System Design: Replication

As application traffic increases, there may be the need to scale the architecture of the system to handle the increased load. In doing so, there are two main approaches that may be taken: 

  1. Vertical scaling or scaling up: In vertical scaling, the entire system is moved to a more powerful "machine". This implies the entire system my be utilising an architecture where CPU, RAM and Storage exist on one machine(shared-memory architecture) or where multiple machines each with its own CPU and RAM  share a single Storage(shared-disk architecture). 
  2. Horizontal scaling, scaling out or shared-nothing architecture where multiple machines(nodes) with its own CPU, RAM and Storage are networked together by software to be able to handle the incoming load either by breaking the database into chunks stored on each device(partitioning) or creating copies of the database onto multiple devices(replication). 

Replication

This basically means a copy of the same data is kept on multiple devices.

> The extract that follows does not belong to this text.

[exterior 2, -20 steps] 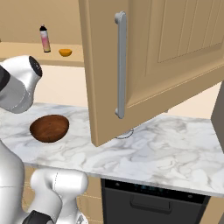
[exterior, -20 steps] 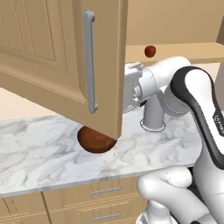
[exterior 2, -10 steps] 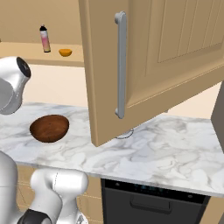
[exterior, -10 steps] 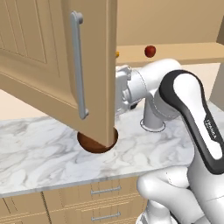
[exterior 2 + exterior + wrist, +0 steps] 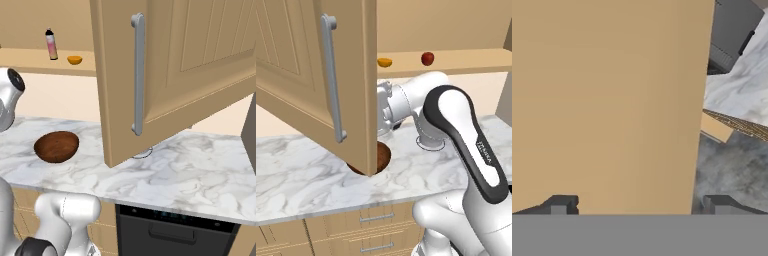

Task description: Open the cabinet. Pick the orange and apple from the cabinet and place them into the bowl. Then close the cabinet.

This is done to guarantee high availability, reduce latency, ensure disconnected operations and scalability(high read throughput). However this raises the question, how do we ensure data written to the database is recorded by every "machine"(replica). The work around for this includes leaders and followers, multileader replication and leaderless replication. 

Leaders and Followers

In this system, one replica is designated as the leader/master and all writes are made to this replica. The other replicas are made read-only followers/slaves. This ensures that the data is kept valid and can only be modified by the "master" replica only. 

Synchronous vs Asynchronous Replication

In performing replication, this can be done synchronously, i.e., when a user makes a write request to the leader replica, the leader replica, sends the same write request to the follower replicas, confirms the write with the replicas before sending the response to the user. Asynchronous replication on the other hand, the the leader sends the write request to the follower but does not wait for any response from the follower before sending the response to the user. Synchronous replication has strong durability but introduces high latency, asynchronous replication has lower latency but risks data loss on leader failure. Most systems nowadays tends to have a semi-synchronous replication where the leader has a synchronous replication with one follower and that follower has asynchronous replication with the remaining followers, ensuring data durability as well as low latency. 

Setting Up New Followers

From a high level overview, setting a new follower usually follows these steps: 
  1. Take a consistent snapshot of the leader's database at a specific point in time
  2. Copy the snapshot to the new follower node.
  3. The follower connects to the leader and requests all data changes that have occurred since the snapshot was taken.
  4. The follower processes the backlog of data changes until it has caught up to the leader
That is how generally, new followers are created, however, how do we handle failure in replication? 

Handling Node Outages.

In node outages, if a follower fails, catching up usually means, the follower checks its system logs, finds the last transaction before the failure, connect with the leader and request all data changes since the last transaction. When a leader fails on the other hand, this typically means a follower has to be promoted to a leader(failover). This involves, determining that the leader has failed, choose the replica with the most up-to-date data and promote it to the leader and finally a reconfiguration of the system to use the new leader. This can introduce challenges such as data loss, split brain and timeouts.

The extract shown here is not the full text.